会社名や組織名・役職・内容につきましては、取材当時のものです。
(企業家倶楽部2021年3月号掲載)
戦後日本の復興は「アメリカ化」であった。
政治スタイル、安全保障、経済運営、文化・生活に至るまで、皆アメリカのマネをした。
アメリカ映画は単純に面白いし、1971年に銀座にオープンしたマクドナルドのハンバーガー店には人だかりが出来た。そして多くの若者は留学先にアメリカを選んだ。「アメリカの流儀」が日本古来の文化を消し去る勢いだった。
そんなアメリカとの「密」な付き合いも「終わりの始まり」かもしれない。引き金を引いたのはトランプ前大統領だ。
ホワイトハウスを劇場にして大統領を演じたトランプ氏は稀にみる策士だった。人を洗脳する宗教団体の教祖に近い。彼の人心掌握の術はこうだ。
1)まずマスメディアを「フェイク」(ウソ)と決めつける。有名メディアとケンカしてでも「ウソ」とはねつける。4年間この姿勢を貫いた。
2)次に自分が正しいとSNS などで執拗に繰り返す。支持者は徐々に「そうかもしれない」と信用するようになる。オウム真理教の信者が、教祖は宙に浮くと信じたあれである。
3)大統領選では不利な状況に備え、事前に「郵便投票で不正が行われる」とウソを広げておく。開票で負けても「どこかに不正がある」と支持者を洗脳しておく。
4)圧勝の展開なら何もしないが、負けそうになったので、各州で洗脳済みの支持者による「不正選挙」の訴訟を起こす。
5)連邦最高裁判事に味方の1人を送り込んでいたものの、各種訴訟は却下された。それでも「不正」の主張は曲げない。
6)次期大統領の最終決定の際、連邦議会に向かって抗議せよ、と支持者を扇動した。新大統領の就任式を欠席したのは「負けを認めていない」と支持者に訴えるためだ。
しかし、支持者が政界復帰を求めても、せいぜい共和党とは違う「トランプ党」をつくる程度だろう。
大統領選挙で7400 万人がこの男を支持したとされているが、対するバイデン大統領は史上最高の8000 万票以上を獲得している。2 大政党制だから票数が多く出るだけで、多党制や連立政権なら当然、票数は低くなる。
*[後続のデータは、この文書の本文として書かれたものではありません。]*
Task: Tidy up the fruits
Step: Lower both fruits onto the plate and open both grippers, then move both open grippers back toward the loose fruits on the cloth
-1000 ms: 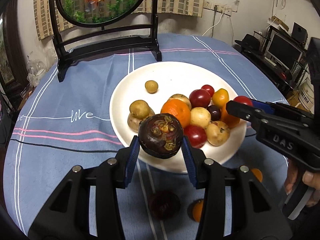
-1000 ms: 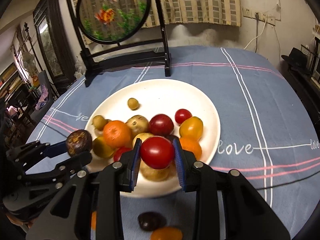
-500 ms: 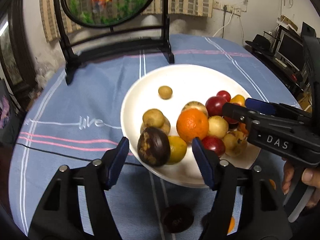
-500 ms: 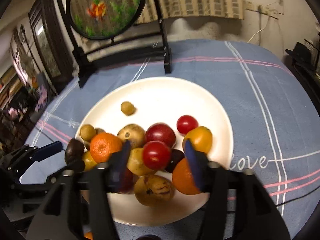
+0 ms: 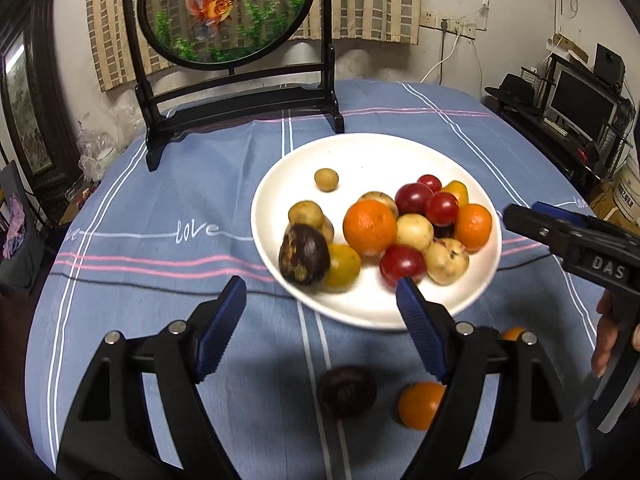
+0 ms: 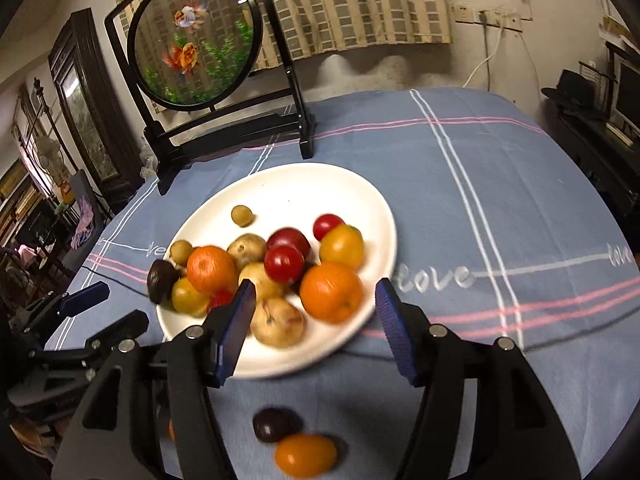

そんな教祖のような男がリーダーになる国はもはや信用できない。アメリカは民主主義の規範ではなく、「自分勝手が許される国」になりつつある。トランプ氏の〝演技〟に独裁者への道はこうやってつくられると教えられた。
トランプ政治をナチスのヒトラーと重ね合わせたのはシュワルツェネッガー氏である。元俳優で元カリフォルニア州知事。共和党員だがトランプ氏を見限った。
シュワちゃんはオーストリア移民。ナチスによるユダヤ人迫害は彼の出身国から始まった。
トランプ支持者による「米連邦議会襲撃事件」をネットでこう解説した。
「すべてはウソから始まった。トランプは公正な選挙結果を覆そうとした。彼はウソをつき、人々をミスリードしてクーデターを企てた。私の父や当時の隣人たちも、ナチスのウソに惑わされた。誤った方向に導かれる先を私は知っている」
シュワちゃんは今のアメリカ社会の危険性に警告を発している。日本はどうするのか。菅政権は日米安保条約に縛られ、1月に発効した「核兵器禁止条約」もアメリカの核に守られているから参加できない。
困ったものだが、これも「究極のアメリカ化」と言えるかもしれない。コロナ禍は「歴史の転換点」とされているが、日本もこれ以上「アメリカ化」に振り回されたくない。
Profile 和田昌親(わだ・まさみ)
東京外国語大学卒、1971年日本経済新聞社入社、サンパウロ、ロンドン、ニューヨーク駐在など国際報道を主に担当、常務取締役を務める。